The “Bucket of Crabs” is one of our favorite analogies. Pulling crabs out of traps on Kodiak Island, we’d just toss them into a big bucket – no need to put a lid on the bucket.

Why not?

Because as soon as one crab would start to climb out, the other crabs would drag him, or her, right back down into the bottom of the bucket. There’s no escape to life back in the ocean.

And that keeps happening until all of the crabs end up in the steamer.

The point?

Pick your support group with care. Most so-called alcohol support groups are, in fact, merely a bucket of crabs that will keep dragging you back down to their level. Try and escape and you’ll be warned that it’s too dangerous to get a life, or to mingle with “normies,” or grow up. It’s too dangerous to stop building your life around alcohol.

So you stay in the alcohol bucket, drinking or not, or complaining about your spouse, or parents, or children, or……

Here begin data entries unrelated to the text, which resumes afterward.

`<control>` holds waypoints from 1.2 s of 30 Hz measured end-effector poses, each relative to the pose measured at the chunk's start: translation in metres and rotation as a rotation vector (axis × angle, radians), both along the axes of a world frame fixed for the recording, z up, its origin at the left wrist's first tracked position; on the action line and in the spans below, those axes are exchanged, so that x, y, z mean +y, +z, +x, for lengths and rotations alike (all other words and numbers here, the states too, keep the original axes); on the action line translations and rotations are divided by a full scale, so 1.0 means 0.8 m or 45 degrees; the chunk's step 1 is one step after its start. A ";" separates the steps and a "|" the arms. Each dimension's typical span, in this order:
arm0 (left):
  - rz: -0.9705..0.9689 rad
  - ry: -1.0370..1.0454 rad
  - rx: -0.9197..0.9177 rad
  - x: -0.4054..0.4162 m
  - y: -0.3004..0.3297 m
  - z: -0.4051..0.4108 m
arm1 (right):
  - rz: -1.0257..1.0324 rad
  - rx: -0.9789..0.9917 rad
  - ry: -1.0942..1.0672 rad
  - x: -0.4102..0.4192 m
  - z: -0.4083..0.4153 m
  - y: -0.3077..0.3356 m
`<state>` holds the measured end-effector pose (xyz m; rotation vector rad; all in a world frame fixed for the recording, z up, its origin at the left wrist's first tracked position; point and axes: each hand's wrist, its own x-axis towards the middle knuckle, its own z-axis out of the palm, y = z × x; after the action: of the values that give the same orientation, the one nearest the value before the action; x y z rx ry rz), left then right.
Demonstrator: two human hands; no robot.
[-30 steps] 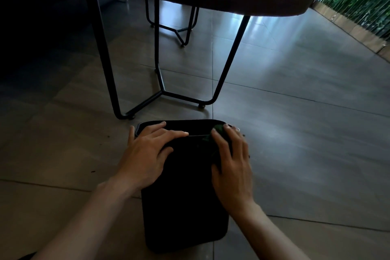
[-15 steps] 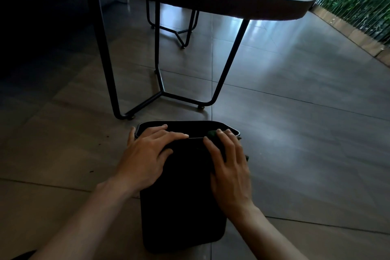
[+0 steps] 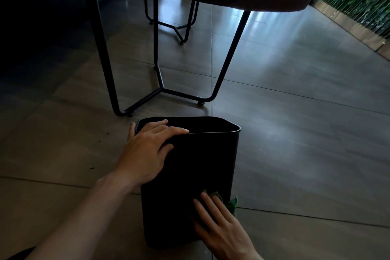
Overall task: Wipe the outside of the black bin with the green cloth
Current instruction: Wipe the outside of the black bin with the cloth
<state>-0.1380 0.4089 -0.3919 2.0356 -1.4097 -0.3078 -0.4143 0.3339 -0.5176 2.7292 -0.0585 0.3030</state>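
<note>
Tiled floor (image 3: 295,143) w/ black bin (image 3: 190,164) (upright)

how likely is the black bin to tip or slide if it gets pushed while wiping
The black bin is tall, narrow and apparently empty, so probably light and tippy. The smooth tiled floor may let it slide. The left hand bracing its rim suggests it needs steadying.

Two bare forearms, no sleeves reaching wrist or forearm. Left hand (image 3: 147,154) and right hand (image 3: 221,230) both ungloved, without visible rings, watch or bands. Fingers slender, nails short and plain. Possibly a dark garment edge at the lower left corner; too dim to tell.
</note>
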 end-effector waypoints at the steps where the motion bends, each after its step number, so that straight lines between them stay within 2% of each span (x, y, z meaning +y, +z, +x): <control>1: 0.003 0.000 0.001 0.001 0.000 0.000 | -0.001 0.020 0.017 0.002 -0.005 -0.003; 4: 0.004 -0.006 0.010 0.000 0.003 -0.002 | 0.018 0.054 0.046 0.009 -0.016 -0.003; 7: 0.013 -0.011 0.012 -0.001 0.005 -0.004 | 0.188 -0.041 0.002 0.009 -0.012 0.018; 12: 0.016 -0.071 0.037 0.001 0.005 0.002 | 0.786 -0.435 -0.435 -0.031 0.004 0.114; 14: 0.004 -0.123 0.056 0.002 0.005 0.003 | 0.849 -0.600 -0.597 -0.065 0.002 0.165; 16: -0.016 -0.158 0.064 0.003 0.005 0.005 | 0.839 -0.647 -0.752 -0.107 -0.003 0.209; 18: -0.024 -0.185 0.083 0.005 0.008 0.007 | 0.814 -0.505 -0.891 -0.149 -0.006 0.241; 21: -0.030 -0.219 0.122 0.012 0.015 0.012 | 0.644 -0.076 -0.984 -0.194 -0.004 0.260; 25: -0.022 -0.252 0.229 0.025 0.017 0.028 | 0.600 0.282 -0.739 -0.203 0.018 0.246; 30: -0.022 -0.267 0.301 0.036 0.017 0.040 | 0.696 0.276 -0.535 -0.181 0.048 0.229; 36: -0.073 -0.103 0.117 0.047 0.016 0.053 | 0.550 0.350 -0.347 -0.160 0.056 0.247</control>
<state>-0.0956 0.4462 -0.3788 1.8972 -1.4299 -0.3862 -0.3698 0.2061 -0.3202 3.1055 -0.4634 -0.1861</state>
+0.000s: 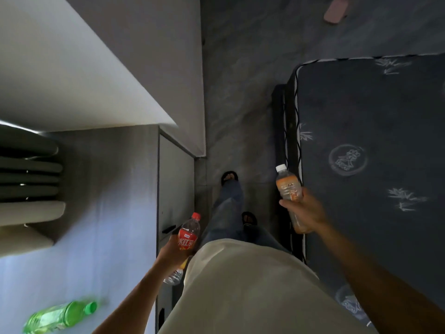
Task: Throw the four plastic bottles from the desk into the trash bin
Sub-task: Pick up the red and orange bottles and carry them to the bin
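Bottles are in both hands while the person stands between the desk and a dark mattress. The left hand is closed around a red-capped bottle, near the desk's right edge. The right hand is wrapped around the lower part of an orange-label bottle, its white cap pointing up, just beside the mattress edge. A green bottle lies on its side on the desk, near the bottom-left corner of the view. I cannot see the fourth bottle, and the trash bin is not visible either.

In my judgement, the first risk is that the green bottle is forgotten, or that it rolls off the desk edge because it is lying down. Both hands are full, so it cannot be taken now. The red-capped bottle is held low on its body, so it may slip. With the bin out of sight, a throw from here would probably miss.
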The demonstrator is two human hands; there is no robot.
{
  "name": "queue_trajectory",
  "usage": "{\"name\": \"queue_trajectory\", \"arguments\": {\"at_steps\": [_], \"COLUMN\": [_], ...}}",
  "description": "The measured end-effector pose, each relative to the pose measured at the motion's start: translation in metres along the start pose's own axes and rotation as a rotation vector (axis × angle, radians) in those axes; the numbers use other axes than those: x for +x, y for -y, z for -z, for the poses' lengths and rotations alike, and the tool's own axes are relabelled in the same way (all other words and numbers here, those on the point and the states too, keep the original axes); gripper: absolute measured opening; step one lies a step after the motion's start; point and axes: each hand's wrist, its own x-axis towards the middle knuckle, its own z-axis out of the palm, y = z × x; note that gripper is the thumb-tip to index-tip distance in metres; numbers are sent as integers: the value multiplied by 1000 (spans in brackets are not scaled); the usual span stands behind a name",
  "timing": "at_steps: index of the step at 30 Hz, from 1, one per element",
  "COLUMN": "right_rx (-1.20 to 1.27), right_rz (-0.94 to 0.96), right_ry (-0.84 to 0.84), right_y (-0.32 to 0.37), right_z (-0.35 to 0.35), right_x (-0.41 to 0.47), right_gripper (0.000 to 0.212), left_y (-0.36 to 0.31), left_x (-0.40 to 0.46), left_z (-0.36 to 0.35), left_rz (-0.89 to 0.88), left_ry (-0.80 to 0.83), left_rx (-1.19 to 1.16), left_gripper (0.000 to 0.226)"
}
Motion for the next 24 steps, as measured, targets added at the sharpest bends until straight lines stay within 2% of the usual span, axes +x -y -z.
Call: {"name": "queue_trajectory", "arguments": {"at_steps": [4,7,12,16,18,21,24], "right_rx": [-44,-136,-122,-86,-46,-45,-130], "right_rz": [-16,-62,-188,-248,-271,-317,-294], "right_ry": [31,16,-53,-17,10,11,23], "right_y": [34,50,62,65,70,81,110], "right_z": [12,23,40,63,76,98,123], "right_x": [37,59,75,90,103,135,175], "right_gripper": [50,47,54,44,30,24,33], "left_y": [-40,-85,-195,-281,-320,-368,-400], "left_x": [31,62,96,117,131,152,170], "left_z": [34,67,120,152,161,175,191], "left_rz": [11,-7,-85,-152,-179,-230,-196], "left_ry": [23,27,-10,-42,-20,-10,-38], "left_rx": [3,-7,-20,-76,-109,-88,-99], "left_gripper": [65,58,14,27,50,45,49]}}
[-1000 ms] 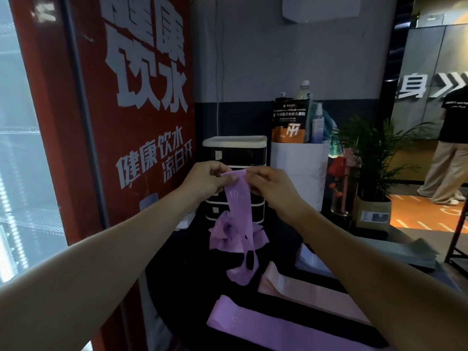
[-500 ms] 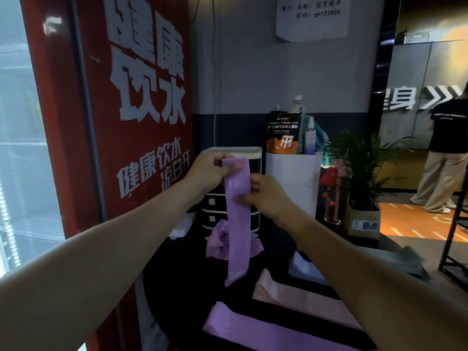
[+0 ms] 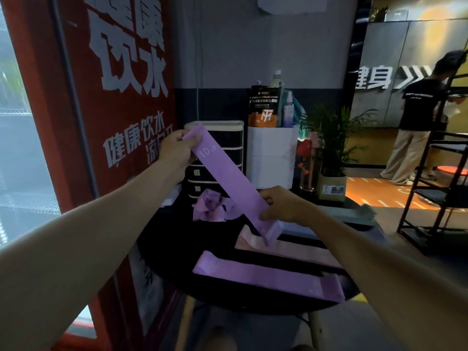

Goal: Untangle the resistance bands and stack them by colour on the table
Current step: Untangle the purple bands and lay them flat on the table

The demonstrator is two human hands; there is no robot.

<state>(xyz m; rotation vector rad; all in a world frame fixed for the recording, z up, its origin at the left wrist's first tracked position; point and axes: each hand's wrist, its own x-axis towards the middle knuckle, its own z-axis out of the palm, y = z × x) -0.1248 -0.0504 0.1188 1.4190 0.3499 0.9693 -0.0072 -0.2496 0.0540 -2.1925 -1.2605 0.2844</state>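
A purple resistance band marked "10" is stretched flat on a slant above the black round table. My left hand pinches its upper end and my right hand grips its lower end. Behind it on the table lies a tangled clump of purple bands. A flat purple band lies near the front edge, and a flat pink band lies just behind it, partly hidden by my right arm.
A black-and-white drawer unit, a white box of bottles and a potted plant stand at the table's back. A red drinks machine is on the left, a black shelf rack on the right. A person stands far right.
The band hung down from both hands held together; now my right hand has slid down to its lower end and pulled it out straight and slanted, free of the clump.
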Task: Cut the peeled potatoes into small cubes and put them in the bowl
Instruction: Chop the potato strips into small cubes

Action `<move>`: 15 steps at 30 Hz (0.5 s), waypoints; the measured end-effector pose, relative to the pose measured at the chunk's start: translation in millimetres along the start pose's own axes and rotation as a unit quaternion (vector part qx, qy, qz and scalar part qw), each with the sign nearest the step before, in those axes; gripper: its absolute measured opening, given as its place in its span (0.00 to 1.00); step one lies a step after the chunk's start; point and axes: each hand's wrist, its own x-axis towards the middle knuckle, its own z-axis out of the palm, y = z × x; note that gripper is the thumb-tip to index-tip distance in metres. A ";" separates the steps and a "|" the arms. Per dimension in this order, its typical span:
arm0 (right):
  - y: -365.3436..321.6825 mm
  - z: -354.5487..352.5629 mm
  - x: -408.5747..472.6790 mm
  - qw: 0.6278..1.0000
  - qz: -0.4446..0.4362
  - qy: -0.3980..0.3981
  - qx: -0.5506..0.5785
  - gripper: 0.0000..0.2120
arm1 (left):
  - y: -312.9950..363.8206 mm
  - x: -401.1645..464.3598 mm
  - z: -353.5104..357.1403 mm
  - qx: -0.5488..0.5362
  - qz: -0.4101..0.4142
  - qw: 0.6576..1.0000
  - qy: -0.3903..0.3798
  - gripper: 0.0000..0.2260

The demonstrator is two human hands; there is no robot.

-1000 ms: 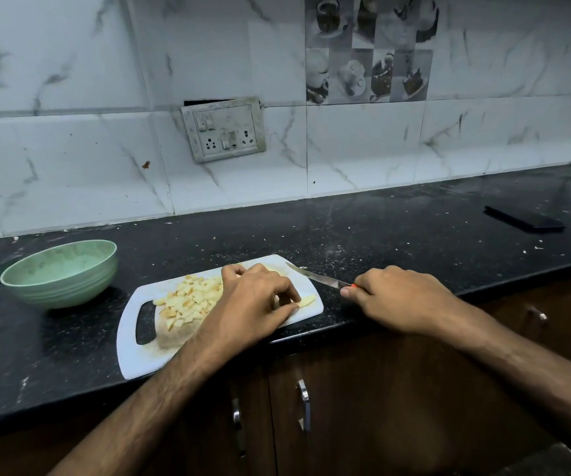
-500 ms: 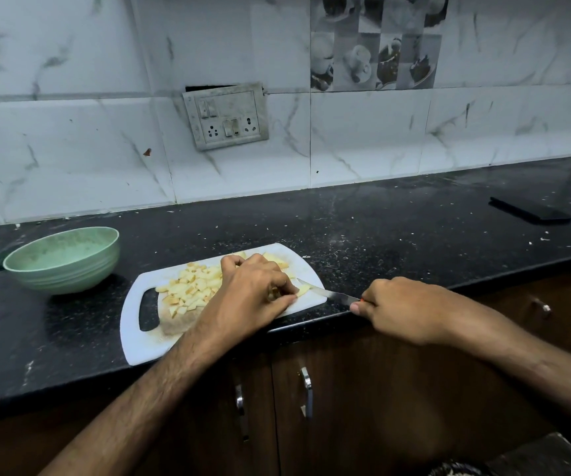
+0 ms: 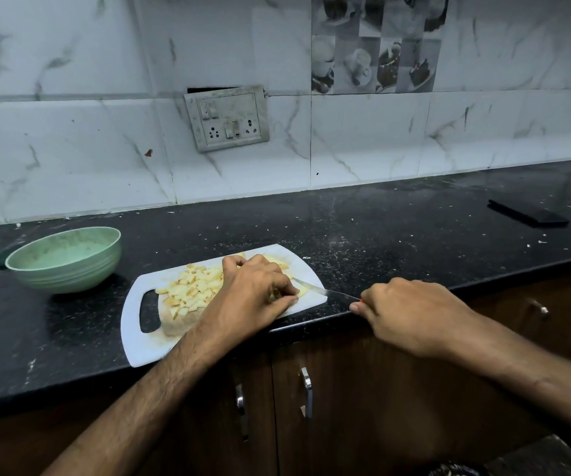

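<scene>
Slicing in progress at the counter's front edge. Right hand (image 3: 411, 316) is wrapped around the handle of the knife (image 3: 321, 290), blade tip reaching under the left hand (image 3: 256, 293), whose curled fingers pin a potato piece (image 3: 303, 292) to the white cutting board (image 3: 139, 348). Risk, judged: blade runs close to the left fingertips — a slip could nick them; the board's near corner sits at the counter lip, so pressure might skid it. Cut cubes (image 3: 193, 290): heaped mid-board, none transferred. Green bowl (image 3: 66, 259) — farther left, well apart from the board, apparently empty.
</scene>
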 end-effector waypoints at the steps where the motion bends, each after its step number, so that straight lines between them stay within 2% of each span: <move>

And what’s the point of all of this?

Obviously the point is to avoid actually making any real change. That’s what groups like AA and Alanon and Alateen do best, they help you maintain the “security of familiar miseries” – as we termed it 25 years ago – instead of fixing your life.

But why would you want to trade the illusory security of the crab bucket for an actual life out in the real world?

Remember, despite all of the con men and hucksters, alcohol abuse is a choice and you are free – not powerless – to make a different choice at any time. If you’re the spouse, parent, or child of an alcohol abuser, you are also free to make choices, including the choice to get a life of your own. Not a life focused around another’s alcohol abuse.

You can always choose to be recovered, not in crippling, life-denying, “recovery.” You can choose to be an ex-drinker just as many of us are ex-smokers. You can also choose to be someone who used to waste you life on a drinker but got a grip, got over him or her, and got a life of your own.

Please, alcohol abuse is a choice, not a disease, and you can escape the AA/Alanon Bucket of Crabs. Don’t let the doomed continue to drag you back to share their misery and their fate.